> [ABOUT THIS EXERCISE] For the data that follows, report how many lines include the string "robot", and write the number alone.

> [LISTED ENTRIES]
BEGIN
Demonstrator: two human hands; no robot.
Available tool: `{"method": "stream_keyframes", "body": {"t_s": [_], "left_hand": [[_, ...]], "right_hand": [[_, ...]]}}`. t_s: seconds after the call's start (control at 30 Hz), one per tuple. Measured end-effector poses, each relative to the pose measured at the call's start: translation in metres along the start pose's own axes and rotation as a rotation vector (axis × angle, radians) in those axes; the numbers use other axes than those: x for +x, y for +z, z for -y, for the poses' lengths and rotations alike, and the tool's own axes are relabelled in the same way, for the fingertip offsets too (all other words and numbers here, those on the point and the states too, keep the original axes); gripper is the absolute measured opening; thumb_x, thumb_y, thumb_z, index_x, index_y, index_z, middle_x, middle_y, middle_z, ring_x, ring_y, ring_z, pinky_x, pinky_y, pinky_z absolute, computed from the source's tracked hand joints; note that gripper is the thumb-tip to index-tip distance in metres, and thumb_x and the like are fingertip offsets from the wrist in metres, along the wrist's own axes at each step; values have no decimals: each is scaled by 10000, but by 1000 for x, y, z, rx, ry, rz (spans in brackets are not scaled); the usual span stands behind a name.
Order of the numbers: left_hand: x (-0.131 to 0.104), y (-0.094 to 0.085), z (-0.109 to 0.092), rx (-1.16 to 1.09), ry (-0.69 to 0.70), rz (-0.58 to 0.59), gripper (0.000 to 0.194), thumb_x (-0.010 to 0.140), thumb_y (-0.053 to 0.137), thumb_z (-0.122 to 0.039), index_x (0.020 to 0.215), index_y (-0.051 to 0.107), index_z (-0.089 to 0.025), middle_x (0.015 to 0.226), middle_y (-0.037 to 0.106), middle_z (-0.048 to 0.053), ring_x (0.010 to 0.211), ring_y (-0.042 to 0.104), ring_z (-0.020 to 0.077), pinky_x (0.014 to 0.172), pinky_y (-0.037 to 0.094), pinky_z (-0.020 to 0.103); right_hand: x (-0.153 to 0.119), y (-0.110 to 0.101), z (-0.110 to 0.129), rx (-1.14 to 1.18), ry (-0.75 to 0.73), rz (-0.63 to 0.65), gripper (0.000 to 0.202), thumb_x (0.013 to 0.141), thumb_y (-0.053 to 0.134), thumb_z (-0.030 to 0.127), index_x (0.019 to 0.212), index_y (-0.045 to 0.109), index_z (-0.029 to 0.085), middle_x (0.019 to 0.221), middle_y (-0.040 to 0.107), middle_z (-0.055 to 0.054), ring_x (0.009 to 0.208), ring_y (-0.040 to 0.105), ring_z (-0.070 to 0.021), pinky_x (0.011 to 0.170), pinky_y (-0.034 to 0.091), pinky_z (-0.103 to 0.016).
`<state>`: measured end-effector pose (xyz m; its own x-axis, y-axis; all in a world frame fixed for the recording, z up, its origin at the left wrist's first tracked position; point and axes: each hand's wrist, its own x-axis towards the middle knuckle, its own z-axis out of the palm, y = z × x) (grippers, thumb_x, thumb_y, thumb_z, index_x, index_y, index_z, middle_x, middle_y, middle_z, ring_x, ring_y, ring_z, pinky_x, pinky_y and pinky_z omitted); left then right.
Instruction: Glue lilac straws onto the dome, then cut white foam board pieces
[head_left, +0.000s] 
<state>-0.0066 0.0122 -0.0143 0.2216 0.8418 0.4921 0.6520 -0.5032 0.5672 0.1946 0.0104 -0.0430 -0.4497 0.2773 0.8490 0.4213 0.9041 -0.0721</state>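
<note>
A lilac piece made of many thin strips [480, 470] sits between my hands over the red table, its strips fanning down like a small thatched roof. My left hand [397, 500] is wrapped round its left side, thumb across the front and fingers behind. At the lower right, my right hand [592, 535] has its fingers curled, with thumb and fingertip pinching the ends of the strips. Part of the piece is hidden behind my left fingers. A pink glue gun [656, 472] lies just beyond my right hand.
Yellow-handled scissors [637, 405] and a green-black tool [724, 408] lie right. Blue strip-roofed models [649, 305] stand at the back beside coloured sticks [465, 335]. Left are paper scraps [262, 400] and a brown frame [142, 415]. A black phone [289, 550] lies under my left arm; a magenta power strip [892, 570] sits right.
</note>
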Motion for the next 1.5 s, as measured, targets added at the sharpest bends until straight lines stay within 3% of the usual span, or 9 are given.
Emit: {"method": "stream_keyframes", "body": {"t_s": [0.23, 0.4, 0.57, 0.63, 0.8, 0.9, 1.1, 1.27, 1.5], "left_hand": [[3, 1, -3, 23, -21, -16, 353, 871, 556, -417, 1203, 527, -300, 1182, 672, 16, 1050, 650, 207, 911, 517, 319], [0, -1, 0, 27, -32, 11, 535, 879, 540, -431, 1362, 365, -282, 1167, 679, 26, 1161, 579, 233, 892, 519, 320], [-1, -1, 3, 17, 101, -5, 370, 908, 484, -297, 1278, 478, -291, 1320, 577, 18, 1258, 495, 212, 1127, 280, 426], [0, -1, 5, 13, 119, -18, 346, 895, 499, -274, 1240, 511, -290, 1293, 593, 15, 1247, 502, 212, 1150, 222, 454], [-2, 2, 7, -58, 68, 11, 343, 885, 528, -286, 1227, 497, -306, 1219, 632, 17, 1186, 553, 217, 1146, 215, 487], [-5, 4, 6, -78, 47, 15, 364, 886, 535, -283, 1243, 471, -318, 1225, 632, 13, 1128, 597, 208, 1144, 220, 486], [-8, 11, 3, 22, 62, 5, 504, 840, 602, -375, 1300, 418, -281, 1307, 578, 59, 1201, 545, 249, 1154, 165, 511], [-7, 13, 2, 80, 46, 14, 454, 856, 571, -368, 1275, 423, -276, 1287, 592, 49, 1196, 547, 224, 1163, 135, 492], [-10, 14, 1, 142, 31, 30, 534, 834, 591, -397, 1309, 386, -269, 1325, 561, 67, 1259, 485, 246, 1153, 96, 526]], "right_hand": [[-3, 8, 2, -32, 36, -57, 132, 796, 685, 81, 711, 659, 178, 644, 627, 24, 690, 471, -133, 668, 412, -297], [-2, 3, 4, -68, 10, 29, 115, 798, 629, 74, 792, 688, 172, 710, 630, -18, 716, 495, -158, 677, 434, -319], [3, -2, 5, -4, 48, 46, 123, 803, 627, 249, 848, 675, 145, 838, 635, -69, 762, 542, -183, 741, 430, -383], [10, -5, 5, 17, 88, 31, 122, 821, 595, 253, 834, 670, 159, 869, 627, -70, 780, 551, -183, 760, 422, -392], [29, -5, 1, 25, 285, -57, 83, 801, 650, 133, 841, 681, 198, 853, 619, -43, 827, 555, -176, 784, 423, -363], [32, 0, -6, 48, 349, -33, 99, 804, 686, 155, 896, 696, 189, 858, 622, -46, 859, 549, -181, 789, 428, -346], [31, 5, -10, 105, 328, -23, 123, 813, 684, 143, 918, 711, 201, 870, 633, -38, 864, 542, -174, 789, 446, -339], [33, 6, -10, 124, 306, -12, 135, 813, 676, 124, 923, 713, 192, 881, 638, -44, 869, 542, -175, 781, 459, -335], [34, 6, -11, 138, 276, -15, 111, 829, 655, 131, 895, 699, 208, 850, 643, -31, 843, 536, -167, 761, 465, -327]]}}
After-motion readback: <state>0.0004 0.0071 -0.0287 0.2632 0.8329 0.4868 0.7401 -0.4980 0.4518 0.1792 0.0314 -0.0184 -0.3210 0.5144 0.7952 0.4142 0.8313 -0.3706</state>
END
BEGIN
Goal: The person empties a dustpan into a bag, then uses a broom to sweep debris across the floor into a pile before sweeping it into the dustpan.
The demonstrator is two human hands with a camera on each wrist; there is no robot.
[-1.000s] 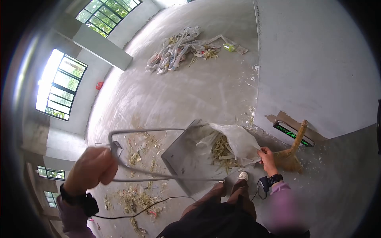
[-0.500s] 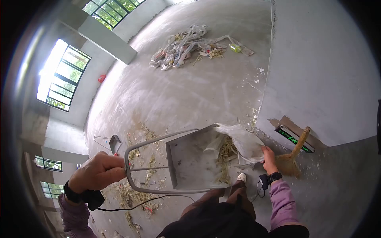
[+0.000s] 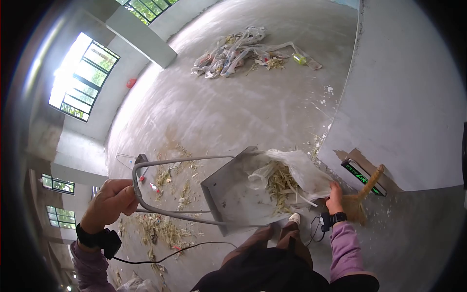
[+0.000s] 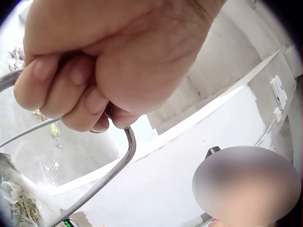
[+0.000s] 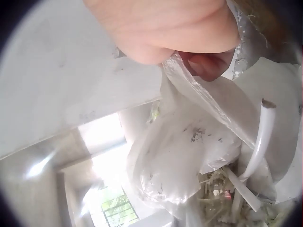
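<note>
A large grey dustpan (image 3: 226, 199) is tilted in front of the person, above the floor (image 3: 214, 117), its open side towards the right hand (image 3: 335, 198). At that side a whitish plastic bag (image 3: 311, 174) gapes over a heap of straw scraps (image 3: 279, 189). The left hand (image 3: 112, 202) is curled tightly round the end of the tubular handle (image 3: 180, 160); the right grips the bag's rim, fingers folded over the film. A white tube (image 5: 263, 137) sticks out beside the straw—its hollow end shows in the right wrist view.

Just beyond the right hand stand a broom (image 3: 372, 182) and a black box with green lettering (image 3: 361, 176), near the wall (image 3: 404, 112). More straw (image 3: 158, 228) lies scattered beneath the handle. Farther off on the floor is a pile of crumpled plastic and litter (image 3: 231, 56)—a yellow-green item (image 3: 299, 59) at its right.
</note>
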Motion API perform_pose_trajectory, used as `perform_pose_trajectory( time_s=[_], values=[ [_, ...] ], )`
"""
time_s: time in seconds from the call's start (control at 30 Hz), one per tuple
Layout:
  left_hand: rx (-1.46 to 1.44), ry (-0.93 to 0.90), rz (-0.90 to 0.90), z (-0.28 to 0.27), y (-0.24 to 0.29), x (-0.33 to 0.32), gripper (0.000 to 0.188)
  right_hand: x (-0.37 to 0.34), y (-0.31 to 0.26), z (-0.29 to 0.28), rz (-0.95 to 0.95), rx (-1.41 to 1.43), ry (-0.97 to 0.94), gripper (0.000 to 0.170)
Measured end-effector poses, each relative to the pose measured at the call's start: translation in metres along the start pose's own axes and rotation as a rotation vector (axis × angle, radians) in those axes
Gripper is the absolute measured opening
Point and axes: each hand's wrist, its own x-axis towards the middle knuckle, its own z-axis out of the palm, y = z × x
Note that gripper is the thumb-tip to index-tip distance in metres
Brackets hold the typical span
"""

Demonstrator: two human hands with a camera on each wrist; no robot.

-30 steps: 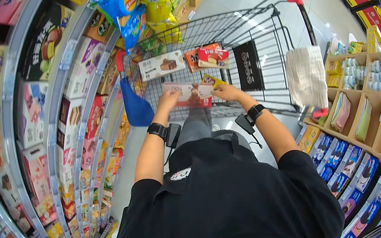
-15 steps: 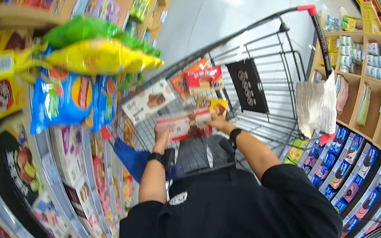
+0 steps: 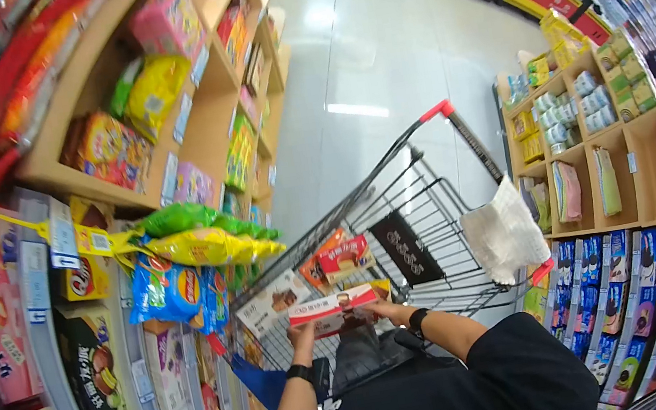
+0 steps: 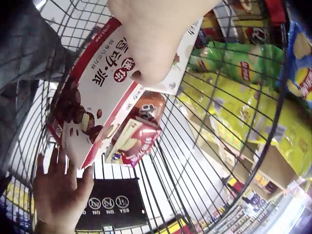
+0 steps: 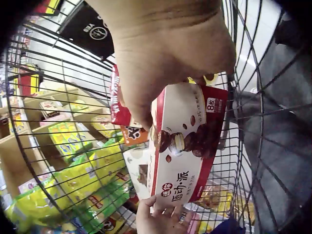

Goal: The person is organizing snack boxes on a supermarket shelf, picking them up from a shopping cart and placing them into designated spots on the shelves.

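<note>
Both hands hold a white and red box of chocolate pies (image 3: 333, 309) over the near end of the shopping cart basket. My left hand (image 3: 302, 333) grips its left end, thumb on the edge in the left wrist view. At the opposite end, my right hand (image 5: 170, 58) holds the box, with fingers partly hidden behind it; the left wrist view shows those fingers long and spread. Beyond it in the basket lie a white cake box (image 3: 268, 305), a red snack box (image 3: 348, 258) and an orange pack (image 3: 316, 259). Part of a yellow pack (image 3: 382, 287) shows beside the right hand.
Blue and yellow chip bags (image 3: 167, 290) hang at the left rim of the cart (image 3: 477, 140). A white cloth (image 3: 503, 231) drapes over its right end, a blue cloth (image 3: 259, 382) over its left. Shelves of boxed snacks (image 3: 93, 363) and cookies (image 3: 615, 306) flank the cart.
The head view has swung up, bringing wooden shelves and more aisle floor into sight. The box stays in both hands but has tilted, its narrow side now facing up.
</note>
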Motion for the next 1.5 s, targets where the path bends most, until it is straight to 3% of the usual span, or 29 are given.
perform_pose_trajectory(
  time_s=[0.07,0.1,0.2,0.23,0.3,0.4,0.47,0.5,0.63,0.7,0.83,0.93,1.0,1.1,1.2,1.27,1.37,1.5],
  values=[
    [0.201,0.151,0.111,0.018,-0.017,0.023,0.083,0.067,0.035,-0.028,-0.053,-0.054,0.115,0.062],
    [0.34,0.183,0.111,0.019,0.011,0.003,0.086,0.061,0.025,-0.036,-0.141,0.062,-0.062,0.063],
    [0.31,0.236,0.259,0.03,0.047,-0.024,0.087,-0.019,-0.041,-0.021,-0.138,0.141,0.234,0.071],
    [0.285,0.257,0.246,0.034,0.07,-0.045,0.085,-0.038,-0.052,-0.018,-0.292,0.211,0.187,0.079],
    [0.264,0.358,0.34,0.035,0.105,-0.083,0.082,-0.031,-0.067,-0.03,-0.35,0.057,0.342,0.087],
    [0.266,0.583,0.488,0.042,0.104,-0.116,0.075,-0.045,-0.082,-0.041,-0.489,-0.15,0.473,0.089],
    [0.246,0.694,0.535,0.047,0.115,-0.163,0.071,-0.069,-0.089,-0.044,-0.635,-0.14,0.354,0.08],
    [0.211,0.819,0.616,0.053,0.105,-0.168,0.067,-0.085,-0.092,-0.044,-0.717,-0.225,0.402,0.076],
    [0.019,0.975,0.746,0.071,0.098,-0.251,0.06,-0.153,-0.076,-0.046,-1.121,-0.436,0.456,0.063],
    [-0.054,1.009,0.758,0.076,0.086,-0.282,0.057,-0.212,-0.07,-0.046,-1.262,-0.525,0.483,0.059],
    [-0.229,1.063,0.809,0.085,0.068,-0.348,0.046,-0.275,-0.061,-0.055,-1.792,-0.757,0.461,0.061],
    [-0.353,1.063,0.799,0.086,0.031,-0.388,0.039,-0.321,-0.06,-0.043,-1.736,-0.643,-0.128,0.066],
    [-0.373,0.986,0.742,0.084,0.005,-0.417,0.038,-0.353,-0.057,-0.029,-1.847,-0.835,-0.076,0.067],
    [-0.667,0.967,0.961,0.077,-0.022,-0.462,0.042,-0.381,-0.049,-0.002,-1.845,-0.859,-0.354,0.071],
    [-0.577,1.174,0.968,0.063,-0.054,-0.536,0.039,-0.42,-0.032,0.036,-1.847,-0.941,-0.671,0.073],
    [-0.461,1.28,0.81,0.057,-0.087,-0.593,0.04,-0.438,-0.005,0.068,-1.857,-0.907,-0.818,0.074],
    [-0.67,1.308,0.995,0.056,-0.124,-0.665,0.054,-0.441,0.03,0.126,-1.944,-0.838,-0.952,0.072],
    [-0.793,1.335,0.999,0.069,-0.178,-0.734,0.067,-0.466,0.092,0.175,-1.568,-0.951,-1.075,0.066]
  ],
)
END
> [RESPONSE TO THIS EXERCISE] 3